The family room was crowded with cousins saturated with pies and cakes—boysenberry, pumpkin, apple, chocolate babka and amaretto. A smallish dent had been made in the fruit salad, by those of us wishing to balance the scales of guilty pleasures. The twenty-ninth football game of the day played on the big screen television—“Is this the same game that was on nine hours ago?” my mother asked my father.

Then it happened. One of the kids said, “Let’s play ‘So You Think You Can Dance!’” It’s our newest game at home, where my husband and I have been inculcating our “dance-is-for-girls” sons into the cult of a dance competition television show. The game is simple: turn on some music, dance a silly solo, and the panel of “judges” declares, “You’ve made the Top Twenty!” and the dancer goes wild.

There in the family room, with the big-screen football game as backdrop, the dancing began. We picked the most likely to break the ice and began to chant his name, “Christopher! Christopher!” After a few moments, he stood up, took his place on the floor, and Thanksgiving will never be the same.

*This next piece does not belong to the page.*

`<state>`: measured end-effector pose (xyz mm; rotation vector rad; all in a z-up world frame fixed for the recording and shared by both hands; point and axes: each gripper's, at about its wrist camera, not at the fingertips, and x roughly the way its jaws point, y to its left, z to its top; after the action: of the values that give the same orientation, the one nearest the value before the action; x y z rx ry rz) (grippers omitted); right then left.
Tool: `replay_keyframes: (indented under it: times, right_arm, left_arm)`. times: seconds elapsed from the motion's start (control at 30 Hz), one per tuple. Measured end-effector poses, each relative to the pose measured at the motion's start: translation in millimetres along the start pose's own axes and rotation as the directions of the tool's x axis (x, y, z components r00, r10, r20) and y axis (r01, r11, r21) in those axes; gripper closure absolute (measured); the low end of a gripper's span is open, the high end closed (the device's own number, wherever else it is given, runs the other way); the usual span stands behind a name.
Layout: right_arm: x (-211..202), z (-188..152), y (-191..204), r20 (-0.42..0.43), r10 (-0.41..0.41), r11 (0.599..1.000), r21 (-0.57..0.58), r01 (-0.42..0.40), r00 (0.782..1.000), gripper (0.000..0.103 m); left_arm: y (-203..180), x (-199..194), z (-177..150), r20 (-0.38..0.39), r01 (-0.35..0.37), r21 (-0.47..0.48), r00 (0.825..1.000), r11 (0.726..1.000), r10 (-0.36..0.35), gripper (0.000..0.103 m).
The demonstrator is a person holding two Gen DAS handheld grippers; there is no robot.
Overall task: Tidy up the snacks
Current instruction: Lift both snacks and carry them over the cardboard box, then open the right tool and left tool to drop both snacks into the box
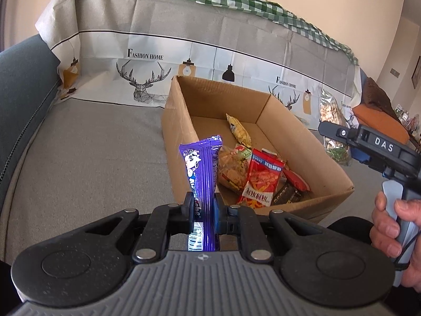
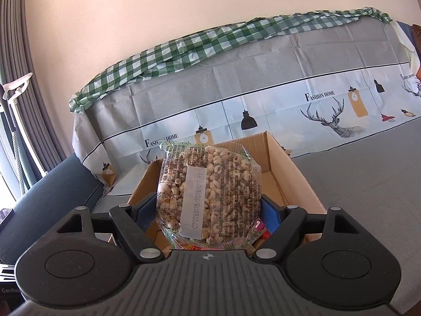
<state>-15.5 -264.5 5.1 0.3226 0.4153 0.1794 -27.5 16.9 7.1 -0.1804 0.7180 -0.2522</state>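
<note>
- Left hand-held gripper (image 1: 202, 205): jaws nearly together, clamped on a purple snack packet (image 1: 201, 166). Packet stands upright between the pads, barcode end toward the camera, top end rising above the fingertips.
- Purple snack packet sits in front of the near left wall of the cardboard box (image 1: 181, 121); it is in the grip, not inside the box.
- Cardboard box: open top, resting on a grey sofa seat (image 1: 92, 144). Contents visible in the left wrist view: a yellow packet (image 1: 238, 129) lying on the box floor toward the back, a clear bag of brown snacks (image 1: 232, 168), a red packet (image 1: 260, 179) leaning over it, and a dark packet (image 1: 286, 196) at the near right corner.
- Right hand-held gripper (image 2: 209, 208): jaws set wide, clamped on a clear bag of puffed grain (image 2: 210, 192). Blue pads press on both sides of the bag; white label strip faces the camera.
- Bag of puffed grain is held over the near edge of the box in the right wrist view; it hides most of the interior.
- In the left wrist view the right hand-held gripper appears at the right edge, a hand (image 1: 394, 226) around its handle.
- Behind the box: sofa back draped in a printed cover (image 1: 147, 60) with deer and lamp motifs, a green checked cloth (image 2: 210, 42) along the top.
</note>
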Motion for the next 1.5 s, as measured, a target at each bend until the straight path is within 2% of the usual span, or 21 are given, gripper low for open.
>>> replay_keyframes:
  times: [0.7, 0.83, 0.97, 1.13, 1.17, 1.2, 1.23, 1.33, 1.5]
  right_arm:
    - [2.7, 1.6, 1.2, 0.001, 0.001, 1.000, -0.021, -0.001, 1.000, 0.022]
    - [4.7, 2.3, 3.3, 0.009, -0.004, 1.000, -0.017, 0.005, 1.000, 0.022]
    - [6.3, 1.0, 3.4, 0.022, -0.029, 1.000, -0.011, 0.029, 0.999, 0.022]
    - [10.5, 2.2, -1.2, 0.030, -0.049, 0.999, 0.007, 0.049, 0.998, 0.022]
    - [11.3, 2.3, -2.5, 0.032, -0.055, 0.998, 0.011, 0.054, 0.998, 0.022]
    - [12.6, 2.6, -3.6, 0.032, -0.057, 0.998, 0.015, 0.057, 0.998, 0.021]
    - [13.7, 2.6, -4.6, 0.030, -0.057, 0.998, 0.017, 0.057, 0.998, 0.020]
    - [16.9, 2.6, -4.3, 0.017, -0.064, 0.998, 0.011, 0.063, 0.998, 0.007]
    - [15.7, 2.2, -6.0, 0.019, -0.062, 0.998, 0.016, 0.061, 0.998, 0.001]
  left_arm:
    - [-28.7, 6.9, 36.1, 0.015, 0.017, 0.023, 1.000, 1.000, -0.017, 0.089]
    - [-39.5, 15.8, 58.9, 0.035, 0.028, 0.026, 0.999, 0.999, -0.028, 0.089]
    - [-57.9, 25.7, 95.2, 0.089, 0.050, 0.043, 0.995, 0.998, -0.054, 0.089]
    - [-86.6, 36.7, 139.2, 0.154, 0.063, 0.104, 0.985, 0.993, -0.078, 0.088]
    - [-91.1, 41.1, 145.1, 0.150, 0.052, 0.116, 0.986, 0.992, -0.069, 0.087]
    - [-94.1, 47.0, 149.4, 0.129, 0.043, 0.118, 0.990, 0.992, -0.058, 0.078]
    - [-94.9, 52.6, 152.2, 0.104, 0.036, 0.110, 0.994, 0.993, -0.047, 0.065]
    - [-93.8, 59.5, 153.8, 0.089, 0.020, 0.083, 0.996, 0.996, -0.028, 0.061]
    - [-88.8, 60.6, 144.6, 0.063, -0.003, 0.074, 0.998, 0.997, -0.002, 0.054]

Within seconds everyone was laughing as he leaped, stretched, and grabbed his body a la Michael Jackson. Immediately after him came my father, who has for years maintained that he is a natural born tap dancer and ballerina. His performance demonstrated that passion for sports and love of dance are not exclusive qualities. Over the course of the next hour, our five-year-old son danced several solos, our eight-year-old son (still with a broken foot) spun on the floor in his version of break-dancing. Their grandfather came back out for a duet with his granddaughter, lifts, spins and all. Their grandmother got up for her turn, and even cousin Joe from Minnesota felt the spirit of dance take him over. All the kids spun and jumped and wiggled together in a grand finale. But my favorite part? My children watching their mother, grandfather and great-grandmother doing a kickline to Frank Sinatra singing “New York, New York” If that’s not a new tradition to be thankful for, I don’t know what is.